United and Continental Airlines: Dumb and Dumber
As a marketing-communications guy, JD Power and Associates recent labeling of Continental Airlines as one of the best in the nation for overall customer satisfaction, as well as the Best U.S. Airline award CAL also grabbed from the Official Airline Guide crowd was pretty darned impressive. It’s the kind of brand recognition marketing people live for. And Continental has surely slugged its way through enough bankruptcies to feel good about reaching this point in the aviation industry.![]()
And it is precisely because of Continental’s strong brand that I think that airline’s CEO Larry Kellner and the board of directors at the Houston-based airline must have lost their minds when they decided to hook up with a bottom-feeder airline like United, an airline JD Power ranks at the bottom of the heap too. ![]()
If you missed this piece of recent high-level airline strategy, Continental plans to “cooperate extensively, [with United] linking their networks and services to create revenue opportunities, cost savings and other efficiencies.” Continental also withdrew from the Sky Team alliance ( KLM, Northwest, Delta, Aeroflot and a few more) to join the larger Star alliance with United and 19 other carriers (see reply below). A merger between the two carriers was ruled out a few months ago when Continental said, “No thanks,” to a United offer to marry up.
I’m trying to figure out how the folks at Continental missed all the heavy, truly ugly baggage they’re picking up from United in this deal and why no one seems concerned about the Continental brand being severely tarnished because of this new marketing alliance. If you’re going to join forces with someone, at least make it a brand people respect, which United isn’t. The Star alliance seems to be pretty healthy, but United, sorry …no.
United is the airline that in the same week left an Airbus full of paying passengers locked up on the ground for over six hours during a weather diversion from Chicago O’Hare to Chicago Gary Airport while at the same time opening a brand new Red Carpet Club at ORD to keep high revenue business passengers happy according to United’s chief customer officer Graham Atkinson. Of course, the really lovely part of airline flying that Atkinson is all too familiar with is that when an airplane is left sitting forgotten on some ramp somewhere like the Gary incident, the high-revenue passengers are just as late as the riff raff in back.
United’s CEO Glenn Tilton – a guy who almost from the day he was hired thought his job was to find a merger partner rather then to run an airline – was among the most surprised this year to learn that none of the airlines United tried to talk turkey with wanted anything to do with UAL. No matter how hard United management tries, success just seems to evade them. Maybe those darned flight attendants, pilots, mechanics, ramp and customer service people just need to work a little harder.

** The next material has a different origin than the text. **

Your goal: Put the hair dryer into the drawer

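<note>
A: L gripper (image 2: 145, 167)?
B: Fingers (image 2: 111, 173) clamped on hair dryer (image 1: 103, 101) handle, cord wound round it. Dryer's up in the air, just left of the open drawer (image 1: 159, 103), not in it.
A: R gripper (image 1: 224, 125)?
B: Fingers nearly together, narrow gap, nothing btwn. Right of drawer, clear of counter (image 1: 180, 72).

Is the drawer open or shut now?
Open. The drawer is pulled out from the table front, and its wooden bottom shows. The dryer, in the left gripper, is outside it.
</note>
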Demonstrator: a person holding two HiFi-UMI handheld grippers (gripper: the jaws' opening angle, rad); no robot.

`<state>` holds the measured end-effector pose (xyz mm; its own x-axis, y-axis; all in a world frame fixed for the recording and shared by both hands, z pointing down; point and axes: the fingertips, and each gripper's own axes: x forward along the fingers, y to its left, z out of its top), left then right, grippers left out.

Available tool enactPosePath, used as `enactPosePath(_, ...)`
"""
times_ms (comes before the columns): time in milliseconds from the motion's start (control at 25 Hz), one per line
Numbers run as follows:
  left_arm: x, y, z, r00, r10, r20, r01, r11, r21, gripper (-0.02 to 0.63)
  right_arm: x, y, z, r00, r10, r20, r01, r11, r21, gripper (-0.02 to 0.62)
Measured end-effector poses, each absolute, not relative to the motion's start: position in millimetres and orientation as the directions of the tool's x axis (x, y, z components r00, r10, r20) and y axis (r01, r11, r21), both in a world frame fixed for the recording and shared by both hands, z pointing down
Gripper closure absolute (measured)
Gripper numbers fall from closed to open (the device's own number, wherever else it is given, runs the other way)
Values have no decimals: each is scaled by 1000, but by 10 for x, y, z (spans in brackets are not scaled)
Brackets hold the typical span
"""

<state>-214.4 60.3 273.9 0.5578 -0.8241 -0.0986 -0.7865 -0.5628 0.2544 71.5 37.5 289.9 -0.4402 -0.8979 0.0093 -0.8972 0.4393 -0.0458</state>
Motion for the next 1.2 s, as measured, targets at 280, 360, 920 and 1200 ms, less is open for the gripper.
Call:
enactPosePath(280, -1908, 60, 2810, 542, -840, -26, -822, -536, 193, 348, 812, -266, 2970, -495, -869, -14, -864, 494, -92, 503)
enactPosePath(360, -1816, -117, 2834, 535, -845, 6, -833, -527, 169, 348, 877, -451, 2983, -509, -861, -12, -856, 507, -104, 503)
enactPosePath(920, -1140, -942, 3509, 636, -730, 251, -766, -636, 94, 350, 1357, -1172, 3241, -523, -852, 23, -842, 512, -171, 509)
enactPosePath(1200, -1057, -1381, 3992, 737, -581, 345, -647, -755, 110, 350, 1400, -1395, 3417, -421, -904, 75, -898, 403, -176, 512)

Perhaps it’s really because United management can’t seem to keep their eye on the ball. At least they had the good sense to end another major airline-marketing distraction – Ted – and make an attempt to get back to the basics of running an airline. I guess no one at the HQ realized that starting a new airline when you can’t run the one you have is pretty dumb. And of course there was the United Shuttle experiment that failed before Ted … and the failed Avolar foray into business aviation that again dragged United management away from their core business, perhaps one more reason United has had the worst employee relations imaginable for at least 25 years.
Good employee relations won’t solve every problem the airline industry faces surely, but there does seem to be a certain synergy to tens of thousands of dedicated employees working with you, rather than against the management team. It’s worked pretty well for Southwest Airlines so far.
I was taught in Marketing 101 that one of the easiest ways to be successful, is find a person or a company that is already achieving what you want and emulate them for starters. Perhaps the folks at United and Continental might want to check out the Southwest Airlines blog for a few pointers. After 25 year of success those folks in Dallas aren’t just lucky.
But maybe I shouldn’t be too hard on the Continental folks just yet. It is still early in their dating relationship with United, so maybe they’re hoping a much better invite to the prom will come along. Things could change. At least for the sake of the United passengers and employees who still depend on UAL, we can always hope, because if United falls headlong into bankruptcy a second time, they’re probably not coming out.
Now of course I might have missed something completely here. But why would a good company link up with a loser … just for the money?